Belly Conklin, an Unreliable Narrator
Jenny Han’s The Summer I Turned Pretty pastel-shaded beach trilogy has been greatly acclaimed recently, but beneath the waves, there’s something richer going on. Isabel “Belly” Conklin may tell us everything, but that doesn’t mean we should believe her every word. In fact, the series (both the books and their Prime adaptation) thrives on the tension between what Belly says and what we, as readers or viewers, suspect is really happening.
Unreliable narrators aren’t new, of course. Literature is full of them: Holden Caulfield sulking through New York, Nick Carraway insisting he’s honest while sipping Gatsby’s champagne. Belly joins that lineage, though in a much more sunscreen-scented way. From the very beginning, her narration is steeped in subjectivity. She tells us she’s been overlooked all her life, that suddenly this summer she’s “different,” that everything has shifted because people are finally paying attention to her. But the more she insists on this transformation, the more we begin to question how much of it is real and how much of it is the drama-soaked lens of a teenager desperate to be seen.
Take, for example, her view of Conrad. Belly positions him as the brooding, unreadable centre of her universe. Every sigh, every half-smile, every cigarette seems to her like a divine omen. Yet from the outside, he looks less like Heathcliff and more like a moody boy who needs therapy and an iron supplement. Belly’s narration turns him into a tragic hero, when the reality is that we’re often seeing nothing more than her infatuation blurring the frame. This perception, too, of the person he is changes drastically for Belly in Season 2. Belly puts across two completely different Conrad Fisher personalities (rather, the interpretations) in the two seasons.
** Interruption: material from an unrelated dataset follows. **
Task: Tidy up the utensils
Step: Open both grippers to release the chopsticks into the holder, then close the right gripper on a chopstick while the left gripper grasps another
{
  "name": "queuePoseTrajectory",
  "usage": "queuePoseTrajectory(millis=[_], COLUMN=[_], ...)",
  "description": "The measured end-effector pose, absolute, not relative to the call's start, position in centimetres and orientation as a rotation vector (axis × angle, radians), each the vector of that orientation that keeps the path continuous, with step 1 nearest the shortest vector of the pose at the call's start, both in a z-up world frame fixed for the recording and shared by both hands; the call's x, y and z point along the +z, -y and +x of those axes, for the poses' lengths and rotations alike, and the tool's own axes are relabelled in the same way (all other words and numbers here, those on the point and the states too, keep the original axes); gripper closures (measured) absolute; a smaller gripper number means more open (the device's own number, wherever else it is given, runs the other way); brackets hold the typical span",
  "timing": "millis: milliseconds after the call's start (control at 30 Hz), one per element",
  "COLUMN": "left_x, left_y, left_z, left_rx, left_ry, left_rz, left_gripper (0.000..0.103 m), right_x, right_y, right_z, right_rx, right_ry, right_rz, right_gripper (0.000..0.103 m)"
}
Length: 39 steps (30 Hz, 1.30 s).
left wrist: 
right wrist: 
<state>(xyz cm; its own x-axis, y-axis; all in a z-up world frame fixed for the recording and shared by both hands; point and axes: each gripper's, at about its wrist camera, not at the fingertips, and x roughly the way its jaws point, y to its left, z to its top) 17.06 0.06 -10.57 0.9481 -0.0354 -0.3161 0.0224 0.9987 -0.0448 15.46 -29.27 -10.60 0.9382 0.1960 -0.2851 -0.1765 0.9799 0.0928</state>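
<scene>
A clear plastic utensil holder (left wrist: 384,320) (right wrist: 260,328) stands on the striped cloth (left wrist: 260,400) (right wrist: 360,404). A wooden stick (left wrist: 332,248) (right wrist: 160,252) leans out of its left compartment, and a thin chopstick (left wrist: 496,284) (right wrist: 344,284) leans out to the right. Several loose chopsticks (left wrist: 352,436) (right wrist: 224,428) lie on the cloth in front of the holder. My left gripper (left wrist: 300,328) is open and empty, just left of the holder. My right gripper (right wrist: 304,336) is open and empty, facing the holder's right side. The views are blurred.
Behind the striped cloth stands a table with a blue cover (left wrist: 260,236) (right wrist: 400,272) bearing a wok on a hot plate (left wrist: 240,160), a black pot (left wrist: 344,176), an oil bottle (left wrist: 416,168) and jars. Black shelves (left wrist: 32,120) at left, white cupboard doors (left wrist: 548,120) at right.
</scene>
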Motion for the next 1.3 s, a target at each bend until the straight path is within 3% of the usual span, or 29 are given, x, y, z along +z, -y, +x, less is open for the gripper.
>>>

She isn’t lying to us maliciously; she’s just narrating as any sixteen-year-old would, which is to say: unreliably.
Even her relationship with Jeremiah is warped by this filter. Belly tells us she loves him, that he makes her feel safe and wanted, but we always sense the ghost of Conrad in the room, a shadow Belly can’t admit is controlling her heart. This unsaid setting is conveyed amazingly by Jenny. This is the hallmark of an unreliable narrator: the gap between what is told and what we feel to be true.
The adaptation on Prime leans into this unreliability in smart ways. We’re not locked solely in Belly’s head like the books anymore, which means we catch glimpses of perspectives Belly’s narration would otherwise edit out. The soundtrack swells to her emotions, but the camera sometimes lingers on contradictions: Conrad’s face softening when she’s not looking, Laurel’s exhaustion visible while Belly’s voiceover glosses over it, even Belly’s eyes following Conrad despite her having ‘evicted’ him from her heart. If the book relies on Belly’s subjectivity, the show balances it with dramatic irony, letting us watch her misinterpret events in real time.
Why does this matter? Because The Summer I Turned Pretty isn’t just a love triangle. It’s a story about how adolescence warps perception. Belly is unreliable, not because she’s scheming, but because she’s human. Her summers at Cousins are tangled with memory, longing, and self-pity. She frames herself as the heroine of a romance, even when reality is far messier.
In the end, Belly’s unreliability isn’t a flaw of Jenny Han’s writing; it’s the point. We aren’t supposed to take her word as gospel. We’re supposed to read between the lines, to watch the sunscreen-smudged illusion of summer innocence fade and notice what Belly can’t yet articulate. Like all good unreliable narrators, she forces us to do the work, to question, to doubt, to empathise anyway. And perhaps that’s why we keep coming back to Cousins Beach: not for the love triangle alone, but to watch Belly learn slowly and painfully that the stories we tell about ourselves are never the whole truth.